**Required action**
Exactly the lines below from the line with "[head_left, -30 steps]" through the line with "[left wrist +" must make up the answer, both ends included and pictures left out.
--- Data provided ---
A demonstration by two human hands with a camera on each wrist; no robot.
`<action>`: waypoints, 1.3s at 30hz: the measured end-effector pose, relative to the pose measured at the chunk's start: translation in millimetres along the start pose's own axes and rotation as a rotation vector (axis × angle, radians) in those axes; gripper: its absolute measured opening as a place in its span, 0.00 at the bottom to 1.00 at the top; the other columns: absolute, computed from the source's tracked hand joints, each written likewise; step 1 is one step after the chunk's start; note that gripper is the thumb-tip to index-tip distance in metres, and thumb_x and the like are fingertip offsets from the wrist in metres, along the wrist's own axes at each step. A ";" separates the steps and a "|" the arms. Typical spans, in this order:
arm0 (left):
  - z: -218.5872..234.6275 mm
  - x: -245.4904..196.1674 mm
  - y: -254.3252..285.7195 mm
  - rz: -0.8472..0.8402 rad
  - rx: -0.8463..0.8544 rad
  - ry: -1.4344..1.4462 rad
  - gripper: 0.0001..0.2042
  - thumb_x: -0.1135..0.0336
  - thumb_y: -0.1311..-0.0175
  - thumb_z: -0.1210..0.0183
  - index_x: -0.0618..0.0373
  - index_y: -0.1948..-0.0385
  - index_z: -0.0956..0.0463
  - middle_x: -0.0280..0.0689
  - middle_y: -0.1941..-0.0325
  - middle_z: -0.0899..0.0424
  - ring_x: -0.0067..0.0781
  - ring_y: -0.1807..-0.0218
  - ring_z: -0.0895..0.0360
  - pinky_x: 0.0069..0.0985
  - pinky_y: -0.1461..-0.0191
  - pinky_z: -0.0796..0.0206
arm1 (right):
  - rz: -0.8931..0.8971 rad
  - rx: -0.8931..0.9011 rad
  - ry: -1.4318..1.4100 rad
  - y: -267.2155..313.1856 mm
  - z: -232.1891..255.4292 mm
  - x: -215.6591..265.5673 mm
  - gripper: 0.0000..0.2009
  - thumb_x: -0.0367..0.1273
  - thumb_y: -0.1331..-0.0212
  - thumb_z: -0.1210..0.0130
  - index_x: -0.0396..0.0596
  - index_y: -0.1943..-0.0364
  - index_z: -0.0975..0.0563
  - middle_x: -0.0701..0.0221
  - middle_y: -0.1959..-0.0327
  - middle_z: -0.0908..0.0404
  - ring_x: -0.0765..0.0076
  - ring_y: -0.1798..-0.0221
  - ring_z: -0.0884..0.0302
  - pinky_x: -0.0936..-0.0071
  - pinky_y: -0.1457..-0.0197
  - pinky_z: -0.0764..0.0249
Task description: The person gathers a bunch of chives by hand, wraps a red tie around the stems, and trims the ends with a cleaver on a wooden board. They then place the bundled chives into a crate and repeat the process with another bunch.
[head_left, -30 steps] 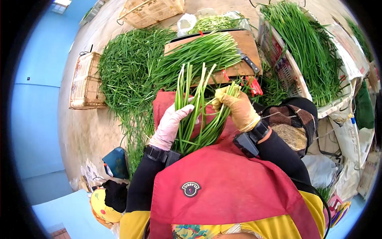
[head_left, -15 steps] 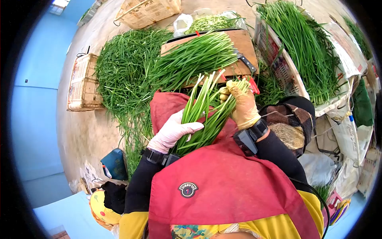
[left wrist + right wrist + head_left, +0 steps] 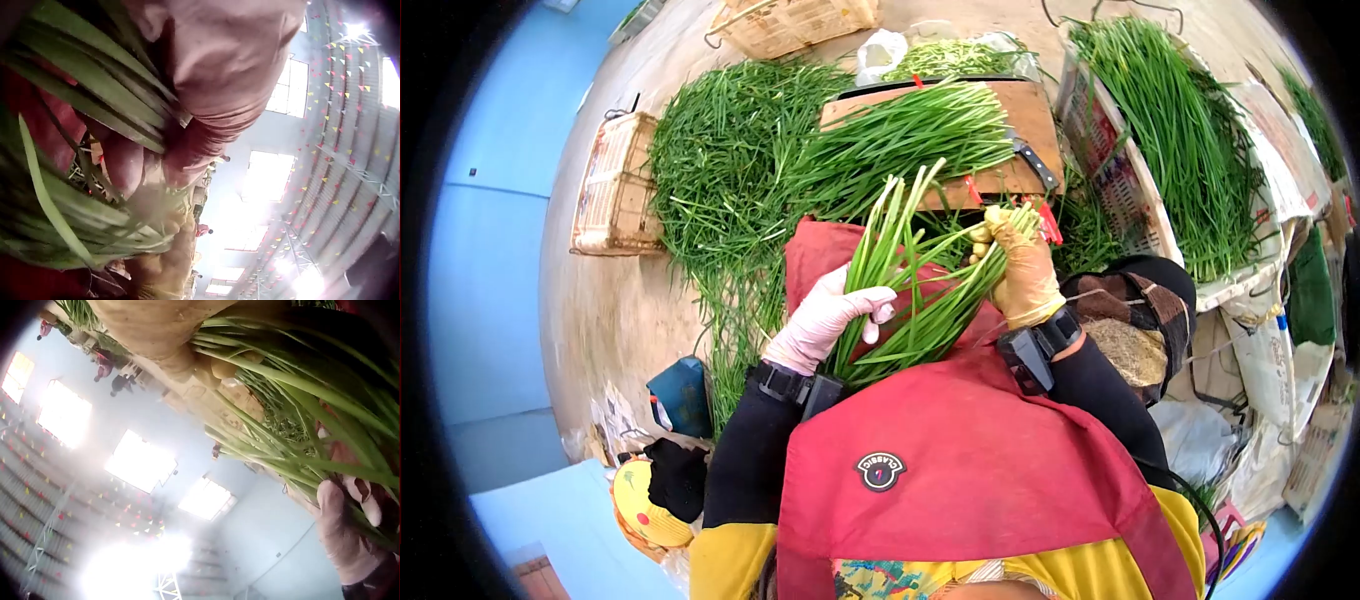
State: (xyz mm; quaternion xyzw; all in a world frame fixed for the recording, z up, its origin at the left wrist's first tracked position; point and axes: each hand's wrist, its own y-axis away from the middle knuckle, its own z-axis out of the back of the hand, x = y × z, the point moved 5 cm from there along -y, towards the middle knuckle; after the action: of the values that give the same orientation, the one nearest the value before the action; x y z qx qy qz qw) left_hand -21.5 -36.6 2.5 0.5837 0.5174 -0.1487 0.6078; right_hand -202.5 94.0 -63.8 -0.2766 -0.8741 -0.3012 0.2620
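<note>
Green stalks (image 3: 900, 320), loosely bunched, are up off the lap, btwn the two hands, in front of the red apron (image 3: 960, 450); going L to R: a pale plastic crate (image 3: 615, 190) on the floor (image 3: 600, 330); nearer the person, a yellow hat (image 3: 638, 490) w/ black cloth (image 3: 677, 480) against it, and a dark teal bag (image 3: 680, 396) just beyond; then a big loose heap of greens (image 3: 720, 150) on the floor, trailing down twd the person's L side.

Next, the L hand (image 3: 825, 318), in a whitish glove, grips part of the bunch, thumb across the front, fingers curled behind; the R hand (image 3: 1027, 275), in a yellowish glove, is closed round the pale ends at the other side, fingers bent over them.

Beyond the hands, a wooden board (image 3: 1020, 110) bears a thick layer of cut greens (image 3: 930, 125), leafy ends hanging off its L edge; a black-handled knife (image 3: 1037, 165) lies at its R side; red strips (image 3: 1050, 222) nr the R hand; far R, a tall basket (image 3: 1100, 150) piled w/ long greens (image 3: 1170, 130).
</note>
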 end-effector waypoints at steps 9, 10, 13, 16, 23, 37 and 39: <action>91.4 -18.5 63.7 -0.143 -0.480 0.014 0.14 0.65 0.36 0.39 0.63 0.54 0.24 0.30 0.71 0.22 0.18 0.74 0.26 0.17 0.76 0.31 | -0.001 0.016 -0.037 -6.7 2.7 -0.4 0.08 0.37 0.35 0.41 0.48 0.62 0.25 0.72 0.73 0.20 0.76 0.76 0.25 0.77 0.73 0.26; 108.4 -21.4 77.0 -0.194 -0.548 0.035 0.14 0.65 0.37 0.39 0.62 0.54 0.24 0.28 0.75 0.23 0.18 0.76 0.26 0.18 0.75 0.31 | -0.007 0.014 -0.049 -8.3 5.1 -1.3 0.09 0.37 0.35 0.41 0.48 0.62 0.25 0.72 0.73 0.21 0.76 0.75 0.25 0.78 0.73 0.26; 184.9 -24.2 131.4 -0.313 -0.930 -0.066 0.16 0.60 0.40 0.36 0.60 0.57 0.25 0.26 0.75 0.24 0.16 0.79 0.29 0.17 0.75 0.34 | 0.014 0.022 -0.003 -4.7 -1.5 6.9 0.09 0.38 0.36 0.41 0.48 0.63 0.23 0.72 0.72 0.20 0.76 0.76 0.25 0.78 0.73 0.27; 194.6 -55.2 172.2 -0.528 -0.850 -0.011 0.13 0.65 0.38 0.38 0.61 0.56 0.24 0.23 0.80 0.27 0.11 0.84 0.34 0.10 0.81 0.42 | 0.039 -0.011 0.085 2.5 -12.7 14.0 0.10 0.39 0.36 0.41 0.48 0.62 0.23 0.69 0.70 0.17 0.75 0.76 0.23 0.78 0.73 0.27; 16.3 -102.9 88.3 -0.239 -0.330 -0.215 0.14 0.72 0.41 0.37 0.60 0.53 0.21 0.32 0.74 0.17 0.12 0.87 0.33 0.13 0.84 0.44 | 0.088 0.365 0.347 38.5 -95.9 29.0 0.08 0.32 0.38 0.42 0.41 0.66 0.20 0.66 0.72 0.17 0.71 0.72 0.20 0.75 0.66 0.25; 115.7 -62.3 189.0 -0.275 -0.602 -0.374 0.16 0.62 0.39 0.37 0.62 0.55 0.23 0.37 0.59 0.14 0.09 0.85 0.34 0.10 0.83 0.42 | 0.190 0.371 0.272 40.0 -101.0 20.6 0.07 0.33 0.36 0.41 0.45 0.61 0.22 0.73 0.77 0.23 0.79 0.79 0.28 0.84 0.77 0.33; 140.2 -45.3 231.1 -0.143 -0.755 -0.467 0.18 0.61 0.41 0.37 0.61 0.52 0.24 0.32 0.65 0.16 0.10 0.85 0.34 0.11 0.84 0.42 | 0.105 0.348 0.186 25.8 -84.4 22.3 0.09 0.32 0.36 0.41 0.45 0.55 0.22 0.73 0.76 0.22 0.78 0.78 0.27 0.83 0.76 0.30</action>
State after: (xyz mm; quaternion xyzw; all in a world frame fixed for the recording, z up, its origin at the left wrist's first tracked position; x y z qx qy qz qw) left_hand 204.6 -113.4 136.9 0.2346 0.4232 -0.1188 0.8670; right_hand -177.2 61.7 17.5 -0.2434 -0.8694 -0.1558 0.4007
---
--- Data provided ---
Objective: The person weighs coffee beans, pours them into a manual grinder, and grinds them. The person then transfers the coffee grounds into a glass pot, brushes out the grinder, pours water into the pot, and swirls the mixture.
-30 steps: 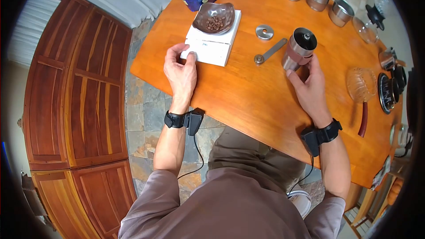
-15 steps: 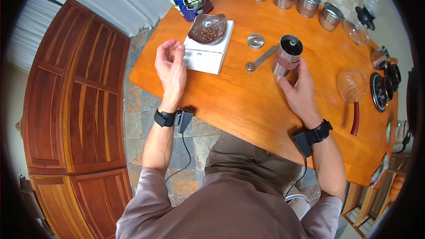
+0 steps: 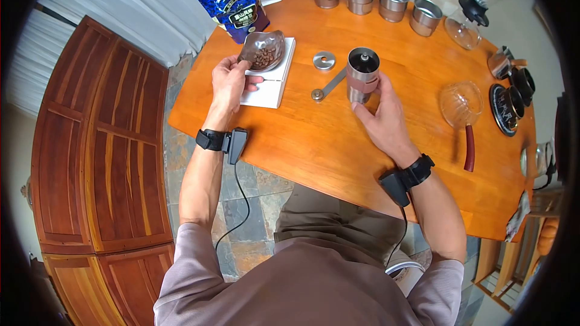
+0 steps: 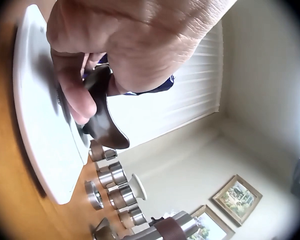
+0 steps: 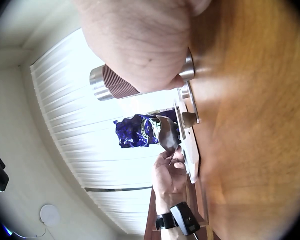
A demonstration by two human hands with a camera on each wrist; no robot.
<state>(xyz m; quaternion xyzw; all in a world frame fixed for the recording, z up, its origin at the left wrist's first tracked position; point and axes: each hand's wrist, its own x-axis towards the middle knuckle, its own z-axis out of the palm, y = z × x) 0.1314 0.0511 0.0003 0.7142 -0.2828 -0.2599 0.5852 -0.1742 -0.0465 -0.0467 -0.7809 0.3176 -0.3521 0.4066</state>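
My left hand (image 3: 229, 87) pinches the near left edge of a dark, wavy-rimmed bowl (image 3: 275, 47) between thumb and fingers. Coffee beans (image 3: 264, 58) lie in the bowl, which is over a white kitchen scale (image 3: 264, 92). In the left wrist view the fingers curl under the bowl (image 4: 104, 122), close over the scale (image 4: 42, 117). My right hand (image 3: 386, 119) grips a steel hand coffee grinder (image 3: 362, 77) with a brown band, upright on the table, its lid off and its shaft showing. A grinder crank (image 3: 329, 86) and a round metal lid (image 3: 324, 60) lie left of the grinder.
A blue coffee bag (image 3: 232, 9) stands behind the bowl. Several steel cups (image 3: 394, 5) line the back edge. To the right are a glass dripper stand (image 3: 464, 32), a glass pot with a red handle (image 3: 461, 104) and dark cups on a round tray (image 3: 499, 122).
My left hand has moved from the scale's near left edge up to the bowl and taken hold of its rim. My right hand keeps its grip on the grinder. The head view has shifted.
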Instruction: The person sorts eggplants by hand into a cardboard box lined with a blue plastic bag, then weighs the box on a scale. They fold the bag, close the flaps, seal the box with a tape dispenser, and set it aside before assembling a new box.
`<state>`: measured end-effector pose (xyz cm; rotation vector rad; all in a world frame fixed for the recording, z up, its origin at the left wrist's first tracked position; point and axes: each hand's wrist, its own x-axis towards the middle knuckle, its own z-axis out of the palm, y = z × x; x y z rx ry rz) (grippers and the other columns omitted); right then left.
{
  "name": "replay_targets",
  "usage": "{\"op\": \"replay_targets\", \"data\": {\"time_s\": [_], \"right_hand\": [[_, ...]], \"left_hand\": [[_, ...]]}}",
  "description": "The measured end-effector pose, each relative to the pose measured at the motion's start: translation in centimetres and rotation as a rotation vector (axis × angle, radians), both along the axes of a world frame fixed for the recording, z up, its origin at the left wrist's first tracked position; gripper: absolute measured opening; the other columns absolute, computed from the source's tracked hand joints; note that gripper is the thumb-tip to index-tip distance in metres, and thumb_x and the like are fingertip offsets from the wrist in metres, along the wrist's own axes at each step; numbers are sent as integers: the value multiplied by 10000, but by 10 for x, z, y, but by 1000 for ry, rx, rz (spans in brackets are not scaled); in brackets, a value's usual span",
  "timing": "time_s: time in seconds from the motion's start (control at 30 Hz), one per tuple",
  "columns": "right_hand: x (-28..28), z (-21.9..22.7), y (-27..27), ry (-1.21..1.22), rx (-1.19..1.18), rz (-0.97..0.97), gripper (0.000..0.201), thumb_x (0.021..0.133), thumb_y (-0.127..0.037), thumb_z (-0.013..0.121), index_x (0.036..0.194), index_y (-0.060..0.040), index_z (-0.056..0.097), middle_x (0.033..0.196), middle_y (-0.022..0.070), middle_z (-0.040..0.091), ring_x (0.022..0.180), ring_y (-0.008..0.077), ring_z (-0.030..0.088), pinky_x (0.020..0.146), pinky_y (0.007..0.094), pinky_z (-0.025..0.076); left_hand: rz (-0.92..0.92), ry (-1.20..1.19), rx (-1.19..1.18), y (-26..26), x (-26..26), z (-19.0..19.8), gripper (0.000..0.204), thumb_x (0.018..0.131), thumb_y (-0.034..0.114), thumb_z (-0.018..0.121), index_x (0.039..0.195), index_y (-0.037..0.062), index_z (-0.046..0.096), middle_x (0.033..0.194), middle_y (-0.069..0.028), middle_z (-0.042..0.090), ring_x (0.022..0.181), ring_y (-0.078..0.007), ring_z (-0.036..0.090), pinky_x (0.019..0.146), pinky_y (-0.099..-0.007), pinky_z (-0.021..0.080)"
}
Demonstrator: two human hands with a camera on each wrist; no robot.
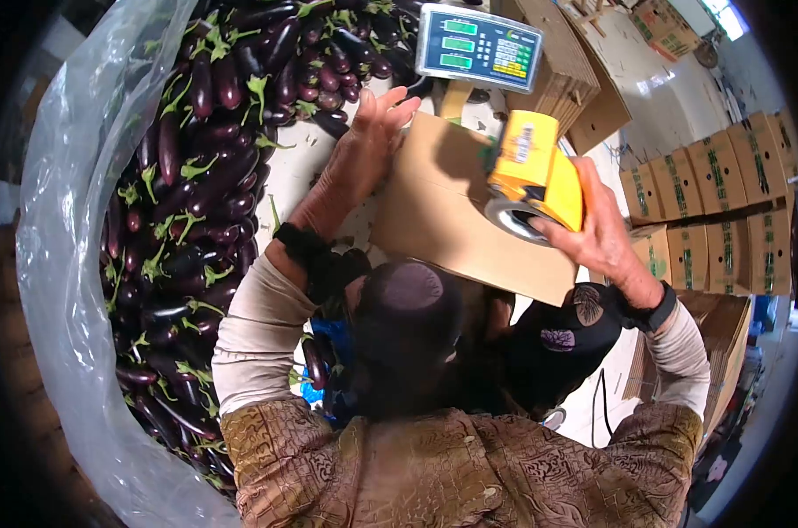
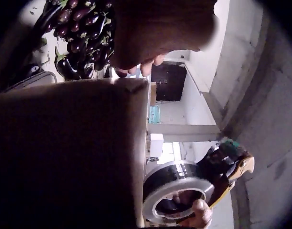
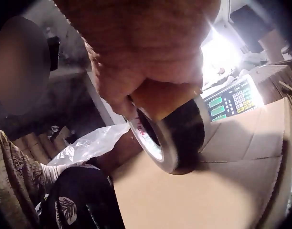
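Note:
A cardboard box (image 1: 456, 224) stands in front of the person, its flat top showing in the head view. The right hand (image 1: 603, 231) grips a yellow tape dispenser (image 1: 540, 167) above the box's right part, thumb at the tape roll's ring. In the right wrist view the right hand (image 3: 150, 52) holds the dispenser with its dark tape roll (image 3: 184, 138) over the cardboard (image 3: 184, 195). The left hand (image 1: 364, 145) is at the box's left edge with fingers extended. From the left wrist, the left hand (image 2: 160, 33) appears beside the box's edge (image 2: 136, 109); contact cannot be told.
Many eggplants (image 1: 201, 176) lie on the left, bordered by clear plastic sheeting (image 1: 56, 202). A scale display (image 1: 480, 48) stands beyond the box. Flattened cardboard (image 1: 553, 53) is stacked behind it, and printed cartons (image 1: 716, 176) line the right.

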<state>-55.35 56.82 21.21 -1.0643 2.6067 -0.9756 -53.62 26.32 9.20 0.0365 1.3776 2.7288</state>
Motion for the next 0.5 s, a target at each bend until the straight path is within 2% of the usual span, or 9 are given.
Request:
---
**Solution to this task**
[head_left, -30 steps] 
[head_left, -15 steps] 
[left wrist + right wrist + head_left, +0 steps] 

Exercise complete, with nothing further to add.